Don't try to do and do all the above at once! If you are very tired, fatigued or low, please don't be overwhelmed by the list above. Instead, pick one thing that you feel would benefit you most and work on it when you can. If you are able to practise positive thoughts and employ optimism then do so asmuch as possible, as this will benefit your journey to recovery no end. However, please don't beat yourself up if you aren't able to tap into positive thought just yet - go easy on yourself and take your time.

It is your personal choice if you choose anti-depressants, and an understandable course of action for someone who is weak, tired and depressed. I have often heard it said that some people need to chemically rebalance and I know in my own family they have been a great help to some of my family members. However, it is my hope that if you do choose them that you do so when you have explored all other possibilities. A very good book that highlights natural alternatives to depression is Depression-Free for Life: An All-Natural, 5-Step Plan to Reclaim Your Zest for Living . This book highlights a combination of supplements that you can take to help combat depression. There is also an excellent 15 CD course from the Midwest Center - this is expensive but has helped thousands of people to overcome depression naturally - if you have the money and the energy to take this option it is a good resource, taking a cognitive behaviour approach, but very empowering as you work through the course on your own.

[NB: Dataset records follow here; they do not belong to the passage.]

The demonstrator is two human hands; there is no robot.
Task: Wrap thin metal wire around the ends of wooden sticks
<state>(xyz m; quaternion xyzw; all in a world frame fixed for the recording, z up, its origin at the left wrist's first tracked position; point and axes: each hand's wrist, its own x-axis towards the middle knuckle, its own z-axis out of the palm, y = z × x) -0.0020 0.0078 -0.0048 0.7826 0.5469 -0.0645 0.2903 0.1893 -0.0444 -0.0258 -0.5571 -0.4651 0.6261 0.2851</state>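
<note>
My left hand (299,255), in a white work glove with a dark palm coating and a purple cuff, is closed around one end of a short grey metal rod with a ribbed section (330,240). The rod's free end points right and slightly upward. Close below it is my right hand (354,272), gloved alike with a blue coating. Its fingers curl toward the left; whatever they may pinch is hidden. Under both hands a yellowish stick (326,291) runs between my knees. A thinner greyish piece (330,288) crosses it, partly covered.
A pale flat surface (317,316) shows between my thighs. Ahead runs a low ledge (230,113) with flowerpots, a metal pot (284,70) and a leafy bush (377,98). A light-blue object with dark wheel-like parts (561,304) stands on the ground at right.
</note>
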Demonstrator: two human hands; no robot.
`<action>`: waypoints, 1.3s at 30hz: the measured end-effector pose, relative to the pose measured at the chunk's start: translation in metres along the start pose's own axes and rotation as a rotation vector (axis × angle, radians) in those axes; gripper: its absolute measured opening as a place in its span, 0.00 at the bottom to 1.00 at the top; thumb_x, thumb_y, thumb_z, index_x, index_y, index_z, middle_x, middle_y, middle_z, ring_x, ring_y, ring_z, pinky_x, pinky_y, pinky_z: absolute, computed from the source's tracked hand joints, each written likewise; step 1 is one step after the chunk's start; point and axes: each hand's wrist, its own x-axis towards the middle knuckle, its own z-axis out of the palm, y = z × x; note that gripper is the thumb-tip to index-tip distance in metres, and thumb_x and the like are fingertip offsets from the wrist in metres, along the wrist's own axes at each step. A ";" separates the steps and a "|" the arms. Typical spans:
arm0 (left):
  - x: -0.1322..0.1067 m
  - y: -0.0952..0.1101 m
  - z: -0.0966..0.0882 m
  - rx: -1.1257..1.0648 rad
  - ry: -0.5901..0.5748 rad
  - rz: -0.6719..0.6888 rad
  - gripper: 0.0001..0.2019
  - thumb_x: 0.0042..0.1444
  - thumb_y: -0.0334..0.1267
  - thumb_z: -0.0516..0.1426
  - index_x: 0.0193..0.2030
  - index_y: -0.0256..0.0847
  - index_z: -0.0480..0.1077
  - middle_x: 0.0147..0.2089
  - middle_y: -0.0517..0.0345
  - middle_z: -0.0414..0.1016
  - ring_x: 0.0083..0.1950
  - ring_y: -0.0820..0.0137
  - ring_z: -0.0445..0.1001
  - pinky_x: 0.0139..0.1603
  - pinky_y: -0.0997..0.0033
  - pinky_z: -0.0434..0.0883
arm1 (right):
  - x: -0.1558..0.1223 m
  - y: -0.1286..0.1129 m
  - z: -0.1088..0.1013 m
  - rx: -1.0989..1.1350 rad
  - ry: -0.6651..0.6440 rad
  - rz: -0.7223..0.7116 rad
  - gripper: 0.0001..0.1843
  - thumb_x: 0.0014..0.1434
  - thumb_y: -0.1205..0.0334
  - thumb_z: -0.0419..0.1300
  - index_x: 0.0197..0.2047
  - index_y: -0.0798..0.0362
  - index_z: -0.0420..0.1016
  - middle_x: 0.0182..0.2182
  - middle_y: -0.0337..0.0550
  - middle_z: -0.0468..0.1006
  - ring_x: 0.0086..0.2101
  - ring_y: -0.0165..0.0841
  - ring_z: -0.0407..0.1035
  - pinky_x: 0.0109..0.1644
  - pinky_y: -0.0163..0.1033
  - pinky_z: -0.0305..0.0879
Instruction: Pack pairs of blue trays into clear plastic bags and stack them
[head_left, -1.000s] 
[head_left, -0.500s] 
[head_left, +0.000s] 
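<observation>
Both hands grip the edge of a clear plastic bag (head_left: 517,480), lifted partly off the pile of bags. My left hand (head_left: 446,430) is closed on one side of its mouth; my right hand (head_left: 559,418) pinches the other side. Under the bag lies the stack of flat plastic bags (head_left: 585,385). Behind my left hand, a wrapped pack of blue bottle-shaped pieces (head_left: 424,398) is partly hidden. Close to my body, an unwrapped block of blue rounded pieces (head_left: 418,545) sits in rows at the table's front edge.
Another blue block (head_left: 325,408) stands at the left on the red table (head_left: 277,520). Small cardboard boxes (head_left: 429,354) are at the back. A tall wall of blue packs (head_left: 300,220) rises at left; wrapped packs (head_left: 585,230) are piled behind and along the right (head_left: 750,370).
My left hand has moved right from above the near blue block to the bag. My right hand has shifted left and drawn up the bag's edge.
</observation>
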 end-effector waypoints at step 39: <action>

My concern about anti-depressants are numerous. Sometimes it is very hard to get off them once you have started them, and like many drugs they have side effects. If you have ME/CFS there are certain ones that work better than others - I think Action ME may be able to advise you on this. However, my main concern about our western approach to taking anti-depressants is it often masks the problem. Depression is often a marker that something is wrong - it may not necessarily be something in your external world, but rather your thought patterns or your conditioning from childhood. If you can face the thing that is making you depressed and move through it then you will feel stronger. If you mask it with pills there will come a point where you have to face it. You may not feel strong enough whilst you have ME/CFS but on the other hand if you do manage to face it and move through it then you might have more energy and feel better.

None of the above is designed to overlook the fact that ME is a physiological condition. However, if you take the attitude that you are going to do all you can to keep yourself as positive as possible, then you are ultimately going to affect your body chemistry in a positive way. Seek medical advise by all means, but be your own master in the choices that you make about your recovery.